Your assignment:
The expected result is the full listing, retyped exactly, without a single picture.

----- Information supplied

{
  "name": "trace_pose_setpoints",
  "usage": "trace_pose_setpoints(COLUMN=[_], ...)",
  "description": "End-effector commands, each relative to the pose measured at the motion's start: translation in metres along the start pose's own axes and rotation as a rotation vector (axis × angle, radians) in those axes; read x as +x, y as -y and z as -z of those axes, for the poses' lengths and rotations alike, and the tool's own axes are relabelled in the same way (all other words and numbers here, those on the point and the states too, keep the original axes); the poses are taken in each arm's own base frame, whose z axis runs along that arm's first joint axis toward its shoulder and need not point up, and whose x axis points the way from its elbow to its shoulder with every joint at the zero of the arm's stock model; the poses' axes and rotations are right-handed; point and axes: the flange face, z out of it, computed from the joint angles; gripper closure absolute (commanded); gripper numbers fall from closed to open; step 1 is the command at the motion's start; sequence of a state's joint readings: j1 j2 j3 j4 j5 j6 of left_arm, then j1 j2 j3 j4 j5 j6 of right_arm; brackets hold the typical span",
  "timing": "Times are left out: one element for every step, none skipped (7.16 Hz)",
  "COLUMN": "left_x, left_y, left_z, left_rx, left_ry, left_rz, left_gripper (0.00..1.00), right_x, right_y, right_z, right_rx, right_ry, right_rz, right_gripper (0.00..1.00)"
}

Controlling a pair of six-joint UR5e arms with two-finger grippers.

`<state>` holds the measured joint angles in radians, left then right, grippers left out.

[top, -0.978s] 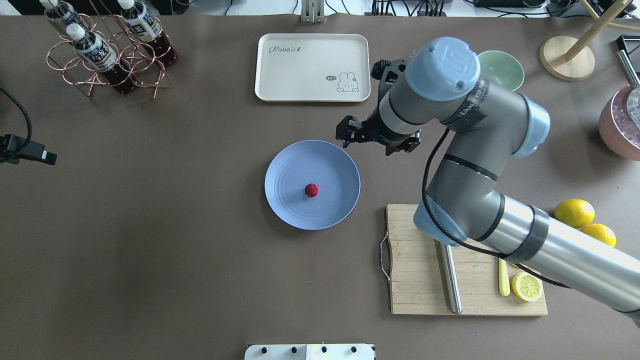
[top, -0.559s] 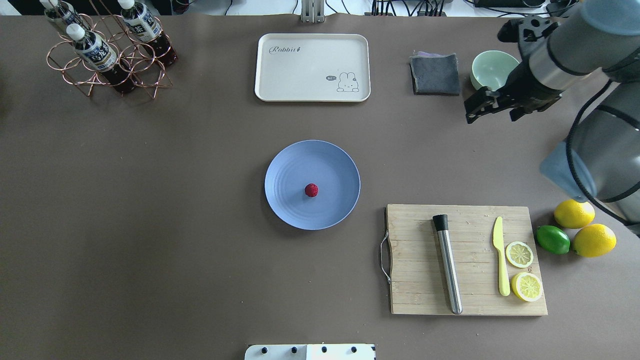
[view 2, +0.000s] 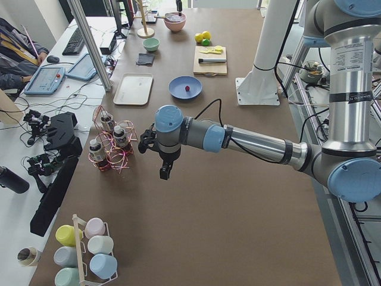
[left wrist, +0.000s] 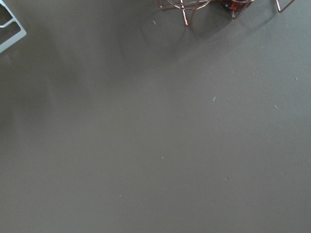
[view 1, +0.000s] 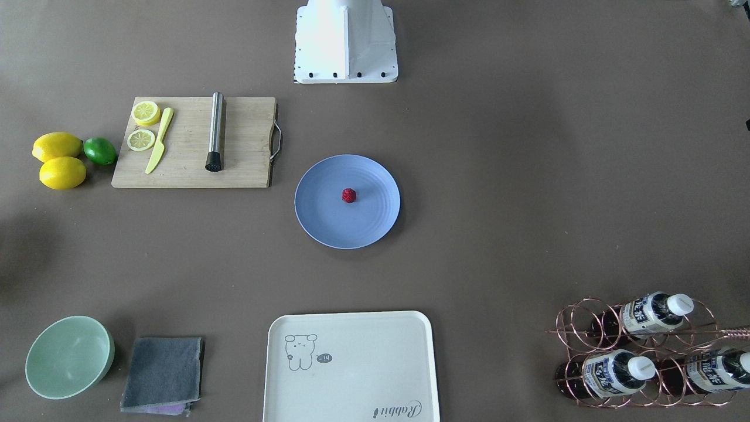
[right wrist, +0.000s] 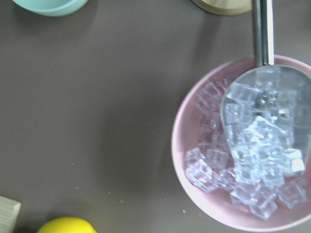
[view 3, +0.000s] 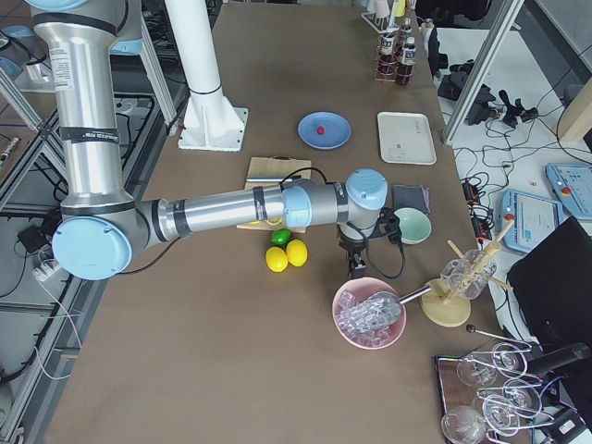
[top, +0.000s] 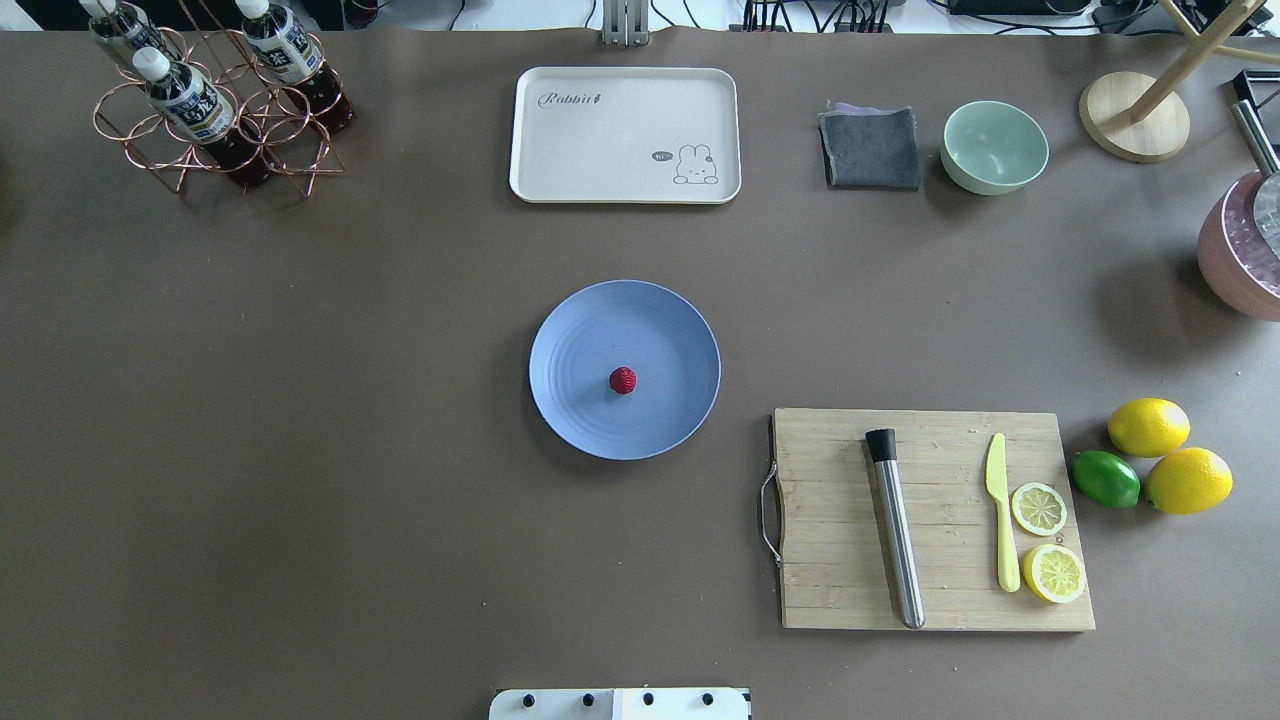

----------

Output below:
{
  "name": "trace_pose_setpoints",
  "usage": "trace_pose_setpoints(COLUMN=[_], ...)",
  "description": "End-effector commands, each relative to the pose measured at the motion's start: translation in metres along the start pose's own axes and rotation as a rotation vector (axis × angle, radians) in those axes; read x as +x, y as -y and z as -z of those axes, for the poses' lengths and rotations alike, and the tool's own axes are relabelled in the same way (all other words and numbers here, those on the point and the states too, keep the original axes); the poses are taken in each arm's own base frame, whose z axis runs along that arm's first joint axis toward its shoulder and need not point up, and whose x axis points the way from its elbow to its shoulder with every joint at the zero of the arm's stock model; the poses' axes and rotations are right-handed; point and axes: the flange face, z out of it, computed from the joint angles; gripper closure absolute (commanded); gripper numbers fall from closed to open; step 1 is the command at the motion's start; sequence of a state's joint readings: j1 j2 j3 j4 j5 j6 of left_arm, then j1 j2 j3 j4 j5 j6 of right_arm; brackets hold the typical span",
  "timing": "Times are left out: one element for every step, none skipped (7.16 Hz)",
  "COLUMN": "left_x, left_y, left_z, left_rx, left_ry, left_rz, left_gripper (0.00..1.00), right_x, right_y, right_z, right_rx, right_ry, right_rz, right_gripper (0.00..1.00)"
}

Controlling a pair of six-joint UR5e arms with two-finger grippers.

`<state>` holds the measured joint angles in radians, left then right, grippers left out.

[top, -0.978s] 
[top, -0.559s] 
[view 2, +0.000s] 
[left wrist, +0.000s] 
[view 1, +0.000s] 
[right wrist, +0.000s] 
[view 3, +0.000s] 
[top, +0.000s] 

The answer contains nothing more.